== Requirement ==
Below is a listing. Write out exactly its lines between the one holding "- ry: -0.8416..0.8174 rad" and the one holding "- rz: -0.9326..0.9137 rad", inclusive.

┄┄┄┄┄┄┄┄┄┄┄┄┄┄┄┄┄┄┄┄

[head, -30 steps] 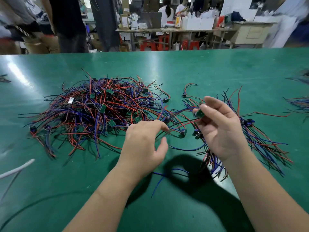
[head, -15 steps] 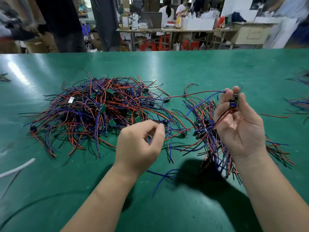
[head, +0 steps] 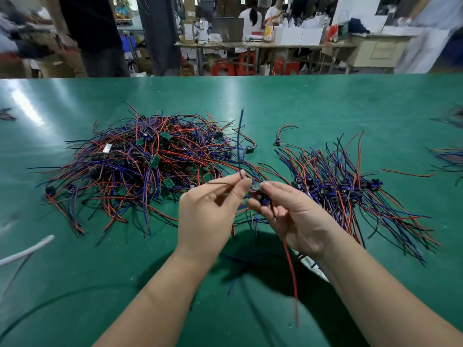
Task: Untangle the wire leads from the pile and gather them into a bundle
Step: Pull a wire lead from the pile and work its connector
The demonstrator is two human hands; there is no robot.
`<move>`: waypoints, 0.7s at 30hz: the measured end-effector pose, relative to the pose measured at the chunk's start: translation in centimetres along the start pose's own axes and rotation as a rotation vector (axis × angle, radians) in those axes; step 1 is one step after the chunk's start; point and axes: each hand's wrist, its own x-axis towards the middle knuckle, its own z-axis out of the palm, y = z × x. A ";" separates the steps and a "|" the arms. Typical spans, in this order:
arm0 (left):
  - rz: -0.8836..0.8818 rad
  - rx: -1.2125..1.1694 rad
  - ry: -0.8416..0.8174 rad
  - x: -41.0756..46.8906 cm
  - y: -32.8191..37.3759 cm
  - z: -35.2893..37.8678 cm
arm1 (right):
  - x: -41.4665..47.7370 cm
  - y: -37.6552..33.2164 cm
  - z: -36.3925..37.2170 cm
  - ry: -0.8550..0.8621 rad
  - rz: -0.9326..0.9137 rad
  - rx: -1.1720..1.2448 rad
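wire leads (head: 175, 156) in red, blue and black lie in two lots on the green table (head: 325, 103). there is a big tangled pile (head: 130, 171) on the left. a flatter gathered bunch (head: 350, 194) lies on the right, with its little dark ends lined up side by side.

one lead is up in the air between the two lots, just above the table. the left hand (head: 208, 216) pinches its blue wire (head: 241, 136) between thumb and first finger, and the wire pokes straight up past the pile. the right hand (head: 295, 216) is very close by, nearly touching the left. it holds the small dark part (head: 263, 199) of the lead between thumb and curled fingers. a red wire (head: 292, 271) hangs down from that hand toward the person. a white cable (head: 27, 249) lies far off at the left edge.

i think the person is in the middle of freeing this one lead and pulling its wires straight. the pile is big, so most of the job looks left to do.

next, i think the blue wire needs to slide free of any loops. then the lead can go down on the gathered bunch, with its dark end next to the others. a slow pull seems best, since a quick tug could drag more leads out of the pile.
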 end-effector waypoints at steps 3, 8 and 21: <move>-0.005 0.017 -0.010 0.2 -0.1 0.0 | 0.0 0.7 -0.1 -0.020 -0.025 -0.234; -0.005 0.040 -0.054 0.2 -0.6 -0.1 | -0.2 0.8 -0.6 -0.006 -0.114 -0.526; -0.529 -0.657 -0.202 1.0 -0.3 -0.6 | -0.1 0.4 -0.9 -0.042 -0.097 -0.421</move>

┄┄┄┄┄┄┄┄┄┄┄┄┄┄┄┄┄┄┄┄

== Result for this exercise ==
  - ry: -0.8416..0.8174 rad
  - x: -41.0756..46.8906 cm
  - y: -32.8191..37.3759 cm
  - z: -35.2893..37.8678 cm
arm1 (right):
  - x: -41.4665..47.7370 cm
  - y: -37.6552..33.2164 cm
  - z: -36.3925..37.2170 cm
  - ry: -0.8550..0.8621 rad
  - rz: -0.9326..0.9137 rad

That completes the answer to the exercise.